According to Wyoming-based blockchain advocate Caitlin Long, the state of Wyoming has recently passed resolution SF0125 on February 14, 2019, claiming that Wyoming “law recognizes property rights in the direct ownership of digital assets.” The bill plainly states “that digital assets are property within the Uniform Commercial Code” and goes on to elaborate some of its ramifications.
Long gave a succinct rundown of the bill’s most salient points, stating that “In other words, you're not forced to own digital securities through an intermediary. Blockchain tech enables direct ownership of assets, and now the law does too.” Since property law in the United States is in the hands of state jurisdiction, this new step is not only safe from the federal government but also can serve as a model for other states.
“It makes perfect sense that Wyoming is the epicenter of blockchain law in the US,” said Long, a Wyoming native. “That's also why institutional investors, which are prohibited by federal law from directly owning the assets they manage, can rest assured that Wyoming's digital asset custodians are actually solvent.”
This is not the only accomplishment made by pro-crypto voices in Wyoming, however. On February 2, 2019, the Wyoming State Senate also passed a bill updating the classification of crypto assets, including a clause to formally label them as currencies.
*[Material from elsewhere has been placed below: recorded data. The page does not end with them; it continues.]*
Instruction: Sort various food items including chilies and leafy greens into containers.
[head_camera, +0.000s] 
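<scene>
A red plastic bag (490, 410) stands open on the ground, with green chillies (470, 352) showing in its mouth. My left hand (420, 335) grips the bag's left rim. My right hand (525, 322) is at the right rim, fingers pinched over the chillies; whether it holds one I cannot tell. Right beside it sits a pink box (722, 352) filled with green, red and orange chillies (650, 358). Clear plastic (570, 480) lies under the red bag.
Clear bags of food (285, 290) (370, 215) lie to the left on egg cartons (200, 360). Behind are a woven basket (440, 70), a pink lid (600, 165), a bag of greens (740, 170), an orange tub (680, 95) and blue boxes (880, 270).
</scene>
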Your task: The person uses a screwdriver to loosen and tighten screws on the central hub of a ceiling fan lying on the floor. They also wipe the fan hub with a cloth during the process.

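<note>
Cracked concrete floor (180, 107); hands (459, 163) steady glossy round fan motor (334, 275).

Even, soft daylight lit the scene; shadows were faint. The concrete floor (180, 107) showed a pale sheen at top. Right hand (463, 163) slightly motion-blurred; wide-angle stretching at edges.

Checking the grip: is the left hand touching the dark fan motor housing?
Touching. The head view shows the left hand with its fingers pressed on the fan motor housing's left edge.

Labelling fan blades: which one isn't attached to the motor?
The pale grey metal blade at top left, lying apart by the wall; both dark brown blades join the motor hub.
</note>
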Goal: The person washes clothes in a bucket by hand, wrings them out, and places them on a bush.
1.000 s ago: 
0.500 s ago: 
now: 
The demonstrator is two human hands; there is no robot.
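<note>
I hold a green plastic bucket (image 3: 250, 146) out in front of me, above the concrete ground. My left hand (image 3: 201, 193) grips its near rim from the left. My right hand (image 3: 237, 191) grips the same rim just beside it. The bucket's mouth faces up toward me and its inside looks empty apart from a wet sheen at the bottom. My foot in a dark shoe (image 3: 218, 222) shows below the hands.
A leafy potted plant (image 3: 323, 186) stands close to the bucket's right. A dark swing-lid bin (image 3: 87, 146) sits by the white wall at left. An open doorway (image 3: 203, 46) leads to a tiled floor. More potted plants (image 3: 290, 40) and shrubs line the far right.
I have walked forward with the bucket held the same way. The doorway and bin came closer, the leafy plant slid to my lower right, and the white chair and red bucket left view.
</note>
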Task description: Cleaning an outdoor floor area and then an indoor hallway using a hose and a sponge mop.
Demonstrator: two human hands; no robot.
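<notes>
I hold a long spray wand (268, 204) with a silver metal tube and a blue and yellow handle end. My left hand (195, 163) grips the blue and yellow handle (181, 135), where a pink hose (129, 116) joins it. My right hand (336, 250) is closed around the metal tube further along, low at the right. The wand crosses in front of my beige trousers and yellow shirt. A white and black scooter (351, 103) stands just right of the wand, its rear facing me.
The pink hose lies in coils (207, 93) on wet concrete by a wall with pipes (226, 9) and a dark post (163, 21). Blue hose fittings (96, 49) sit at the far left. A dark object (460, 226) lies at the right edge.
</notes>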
According to the text of the bill, crypto assets can be considered to have three different statuses for legal purposes: digital consumer assets, digital securities and virtual currencies. All three of these definitions are specifically registered as personal property rather than private property, formally upholding a stance that other jurisdictions overseas and abroad have taken.
More significantly, however, the bill also further elaborates on the specific terms and conditions for each of these three statuses. In addition to the respective classifications of “general intangibles” and securities, the bill also states that “virtual currency is intangible personal property and shall be considered money.”
In redefining the legal status of crypto in this way, it formally opens up the possibility for ordinary citizens to treat crypto as an actual currency on a daily basis. This, in turn, could provide the impetus for a more comprehensive tax code or new business use cases.
Wyoming has been cultivating a reputation as a major crypto haven in the United States, in a bid to angle itself as the blockchain hub of the nation. In addition to enabling blockchain into stock certificates with bipartisan support in January 2019, Wyoming has also helped make banking laws more friendly for blockchain companies last December. Many Wyoming legislators are evidently, at the very least, sympathetic to making blockchain a new Wyoming industry and further friendliness can be expected in the future.